In order to use custom ops in ExecuTorch AOT flow (EXIR), the first option is to register the custom ops into PyTorch JIT runtime using `torch.library` APIs.

We can see the example in `custom_ops_1.py` where we try to register `my_ops::mul3` and `my_ops::mul3_out`. `my_ops` is the namespace and it will show up in the way we use the operator like `torch.ops.my_ops.mul3.default`. For more information about PyTorch operator, checkout [`pytorch/torch/_ops.py`](https://github.com/pytorch/pytorch/blob/main/torch/_ops.py).

Notice that we need both functional variant and out variant for custom ops, because EXIR will need to perform memory planning on the out variant `my_ops::mul3_out`.

The second option is to register the custom ops into PyTorch JIT runtime using C++ APIs (`TORCH_LIBRARY`/`TORCH_LIBRARY_IMPL`).
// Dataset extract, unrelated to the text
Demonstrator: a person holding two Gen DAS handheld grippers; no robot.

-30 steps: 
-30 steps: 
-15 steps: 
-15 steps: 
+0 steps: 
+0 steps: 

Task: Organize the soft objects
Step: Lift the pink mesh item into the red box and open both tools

This also means we need to write C++ code and it needs to depend on `libtorch`.

We added an example in `custom_ops_2.cpp` where we implement and register `my_ops::mul4`, also `custom_ops_2_out.cpp` with an implementation for `my_ops::mul4_out`.

By linking them both with `libtorch` and `executorch` library, we can build a shared library `libcustom_ops_aot_lib_2` that can be dynamically loaded by Python environment and then register these ops into PyTorch. This is done by `torch.ops.load_library(<path_to_libcustom_ops_aot_lib_2>)` in `custom_ops_2.py`.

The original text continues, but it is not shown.